### WHAT IS REQUIRED:
In the listing that follows, give every line again exactly and omit the pictures.

(DATA SHOWN Opens)

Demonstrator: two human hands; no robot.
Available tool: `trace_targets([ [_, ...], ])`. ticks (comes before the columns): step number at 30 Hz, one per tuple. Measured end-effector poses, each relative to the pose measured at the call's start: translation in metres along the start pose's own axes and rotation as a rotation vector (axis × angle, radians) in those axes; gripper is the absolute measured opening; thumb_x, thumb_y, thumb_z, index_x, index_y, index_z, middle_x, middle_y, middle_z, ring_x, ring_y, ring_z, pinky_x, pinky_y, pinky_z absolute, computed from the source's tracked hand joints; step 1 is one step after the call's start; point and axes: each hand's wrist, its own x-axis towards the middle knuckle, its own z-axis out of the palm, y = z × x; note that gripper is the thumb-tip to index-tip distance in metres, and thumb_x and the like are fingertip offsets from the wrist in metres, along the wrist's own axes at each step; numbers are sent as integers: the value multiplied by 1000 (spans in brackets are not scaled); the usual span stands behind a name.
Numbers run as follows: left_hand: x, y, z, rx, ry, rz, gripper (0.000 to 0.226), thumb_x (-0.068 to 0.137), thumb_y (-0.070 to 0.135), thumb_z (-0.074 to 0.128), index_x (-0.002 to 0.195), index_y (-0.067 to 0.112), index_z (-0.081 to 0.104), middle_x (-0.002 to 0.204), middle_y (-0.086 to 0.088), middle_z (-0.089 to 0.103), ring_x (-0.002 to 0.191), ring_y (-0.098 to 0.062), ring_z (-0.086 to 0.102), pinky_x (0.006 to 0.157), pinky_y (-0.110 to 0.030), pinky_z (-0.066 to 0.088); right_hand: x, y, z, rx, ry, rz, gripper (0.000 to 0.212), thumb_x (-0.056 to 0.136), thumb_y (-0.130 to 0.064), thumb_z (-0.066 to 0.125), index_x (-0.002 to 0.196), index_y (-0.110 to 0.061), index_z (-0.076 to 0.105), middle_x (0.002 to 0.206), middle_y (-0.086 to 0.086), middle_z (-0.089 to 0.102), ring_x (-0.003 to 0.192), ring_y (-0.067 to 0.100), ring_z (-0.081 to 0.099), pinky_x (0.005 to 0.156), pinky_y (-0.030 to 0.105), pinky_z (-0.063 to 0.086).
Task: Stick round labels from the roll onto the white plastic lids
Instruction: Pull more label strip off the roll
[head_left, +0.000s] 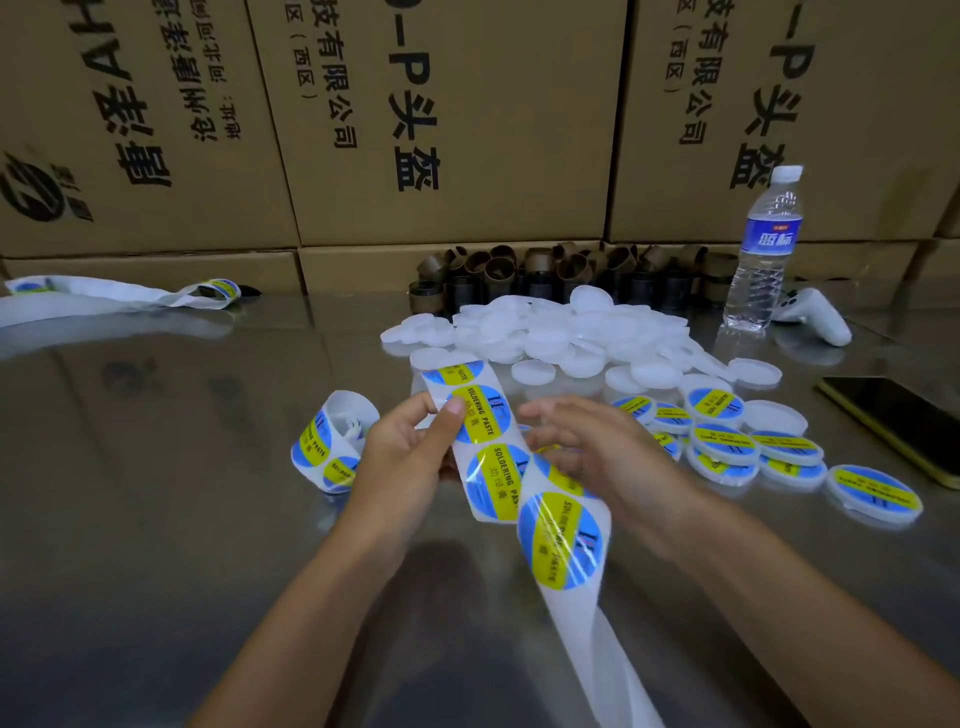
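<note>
Lying far L: spent backing strip (104, 296), loose on the bench (156, 493), well apart from both hands; no part in the next move.
Roll: label roll (335, 441) sits just L of the L hand; touching or not, can't tell.
L hand: L hand (410, 457) grips the label strip (493, 467), thumb on top of a label, fingers under, steadying it.
Strip axis: runs away from the person twd the lid pile, far end at the pile's near edge; near end is bare liner dropping off the bottom of view.
R hand: R hand (582, 447) is blurred, fingers bent over the strip's R edge at a label; can't tell if it pinches one.
Key relation: bare lids (571, 332) lie beyond the hands and a bit R, past the strip's far end. R hand is nearer, so prob. R carries the label and L holds the strip.
Behind pile: cardboard cores (519, 270) in a row.
Done lot: labelled lids (727, 441) near, R of the R hand, several overlapping.
Room: open bench btwn R hand and pile, w/ a few single lids.
Far R: water bottle (763, 249) and phone (893, 421); only a wide swing risks them.
</note>
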Motion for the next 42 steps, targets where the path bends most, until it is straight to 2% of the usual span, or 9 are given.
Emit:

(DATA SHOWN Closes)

### ANSWER TO THE EXERCISE:
Demonstrator: two human hands; no robot.
Available tool: `trace_targets([ [_, ...], ])`. ticks (comes before the columns): step number at 30 Hz, one per tuple. Measured end-effector poses, each relative to the pose measured at the call's start: translation in metres along the start pose's own axes and rotation as a rotation vector (axis × angle, radians) in those axes; gripper is the absolute measured opening; thumb_x, thumb_y, thumb_z, index_x, index_y, index_z, middle_x, middle_y, middle_z, ring_x, ring_y, ring_z, pinky_x, pinky_y, pinky_z absolute, computed from the source's tracked hand joints; step 1 is one step after the call's start; point and axes: each hand's wrist, its own x-axis towards the middle knuckle, its own z-axis out of the palm, y = z × x; note that gripper is the thumb-tip to index-tip distance in metres, and thumb_x and the like are fingertip offsets from the wrist in metres, along the wrist's own axes at each step; numbers are sent as integers: the value multiplied by 1000 (spans in brackets are not scaled); the usual span stands behind a name.
Numbers run as follows: left_hand: x, y, z, rx, ry, rz, gripper (0.000 to 0.226), thumb_x (-0.068 to 0.137), thumb_y (-0.070 to 0.135), thumb_z (-0.074 to 0.128), index_x (-0.002 to 0.195), index_y (-0.067 to 0.112), index_z (-0.081 to 0.104), middle_x (-0.002 to 0.204), middle_y (-0.086 to 0.088), middle_z (-0.089 to 0.103), ring_x (-0.002 to 0.191), ring_y (-0.098 to 0.062), ring_z (-0.086 to 0.102), pinky_x (0.006 to 0.157), pinky_y (-0.110 to 0.030), pinky_z (-0.066 to 0.088); right_hand: x, y, z, rx, ry, rz, gripper (0.000 to 0.212), thumb_x (-0.056 to 0.136), thumb_y (-0.130 to 0.064), thumb_z (-0.066 to 0.125), index_x (-0.002 to 0.196), index_y (-0.110 to 0.061), index_z (-0.076 to 0.105), middle_x (0.002 to 0.206), middle_y (-0.086 to 0.086), middle_z (-0.089 to 0.102), ring_x (-0.003 to 0.192), ring_y (-0.067 to 0.100), ring_z (-0.081 to 0.099), pinky_x (0.005 to 0.156), pinky_y (-0.030 to 0.105), pinky_z (-0.063 to 0.086).
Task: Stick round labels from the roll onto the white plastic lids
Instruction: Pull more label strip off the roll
[head_left, +0.000s] 
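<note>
Lying far L: spent backing strip (104, 296), loose on the bench (156, 493), well apart from both hands; no part in the next move.
Roll: label roll (335, 441) sits just L of the L hand; touching or not, can't tell.
L hand: L hand (410, 457) grips the label strip (493, 467), thumb on top of a label, fingers under, steadying it.
Strip axis: runs away from the person twd the lid pile, far end at the pile's near edge; near end is bare liner dropping off the bottom of view.
R hand: R hand (582, 447) is blurred, fingers bent over the strip's R edge at a label; can't tell if it pinches one.
Key relation: bare lids (571, 332) lie beyond the hands and a bit R, past the strip's far end. R hand is nearer, so prob. R carries the label and L holds the strip.
Behind pile: cardboard cores (519, 270) in a row.
Done lot: labelled lids (727, 441) near, R of the R hand, several overlapping.
Room: open bench btwn R hand and pile, w/ a few single lids.
Far R: water bottle (763, 249) and phone (893, 421); only a wide swing risks them.
</note>
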Motion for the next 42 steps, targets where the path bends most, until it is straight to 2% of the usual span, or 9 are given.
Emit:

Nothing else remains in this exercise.